When I read a really good book I almost always write it up on the blog, generally because I’m so excited I want to make everyone I know read it. However, when I looked back over the list of books I read in 2012 (yes, I keep a list, otherwise I can never remember) I realized that I read some awfully good things that never made it here. So, to wrap up 2012, here are the five best books I read this year that I never got around to mentioning.

1) How To Be A Woman by Caitlin Moran. This is such a fabulous memoir. Moran uses her own life story to make a lot of points about feminism, beauty, generally living life as a woman in this society. But she’s funny, while also being radical! She’s also hilarious on Twitter.

2) The Family Fang by Kevin Wilson. I feel like this book sells itself as story about family, yet at the end of the book I felt sort of repulsed by the whole idea of families. But it’s a fascinating book.

3) Bring Up the Bodies by Hilary Mantel. This is on everyone’s best of the year lists, for good reason. This one moved a lot faster than Wolf Hall, Mantel’s first book about Thomas Cromwell, but you need to read them both to make sense of it. I admit that Tudor history is an interest of mine, but the beauty of these books is that the characters are so well-drawn that the historical details are just a backdrop for Thomas’s story.

4) Angelfall by Susan Ee. The first in another series of YA post-apocalyptic novels. There is no shortage of these books out there, but I liked this one a lot. Dark, but an interesting premise in which angels are the cause of the destruction. It also takes an unexpected position on religion, and I’m intrigued with how future books will play that out.
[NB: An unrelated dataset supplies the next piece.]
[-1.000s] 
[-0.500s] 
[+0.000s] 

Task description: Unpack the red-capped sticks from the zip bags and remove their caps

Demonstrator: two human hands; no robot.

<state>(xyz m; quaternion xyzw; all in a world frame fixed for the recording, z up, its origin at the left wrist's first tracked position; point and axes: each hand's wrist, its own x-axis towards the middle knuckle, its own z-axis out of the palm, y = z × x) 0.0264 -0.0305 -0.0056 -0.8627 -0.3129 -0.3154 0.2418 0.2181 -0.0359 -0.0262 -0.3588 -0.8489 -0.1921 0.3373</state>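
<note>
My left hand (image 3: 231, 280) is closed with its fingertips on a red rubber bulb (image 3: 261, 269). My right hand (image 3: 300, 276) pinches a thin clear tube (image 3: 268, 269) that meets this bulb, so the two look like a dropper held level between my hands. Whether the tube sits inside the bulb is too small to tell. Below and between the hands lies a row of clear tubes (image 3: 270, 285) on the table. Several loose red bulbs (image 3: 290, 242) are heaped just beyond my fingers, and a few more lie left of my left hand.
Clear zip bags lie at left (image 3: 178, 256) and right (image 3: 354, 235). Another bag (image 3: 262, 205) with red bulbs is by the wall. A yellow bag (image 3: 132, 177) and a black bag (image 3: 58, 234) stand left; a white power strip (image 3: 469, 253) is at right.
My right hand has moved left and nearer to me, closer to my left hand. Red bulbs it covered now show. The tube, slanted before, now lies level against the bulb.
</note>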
5) Broken Harbor by Tana French. The fourth in French’s of mystery novels set in modern-day Dublin is actually less a mystery and more the portrait of a family falling apart. My favorite of her books is still The Likeness, the second book, but they are all completely compelling and very, very well-written. There are connections between the books, but they are not a series, really, and they can all stand alone. Feel free to start with whichever one sounds most interesting.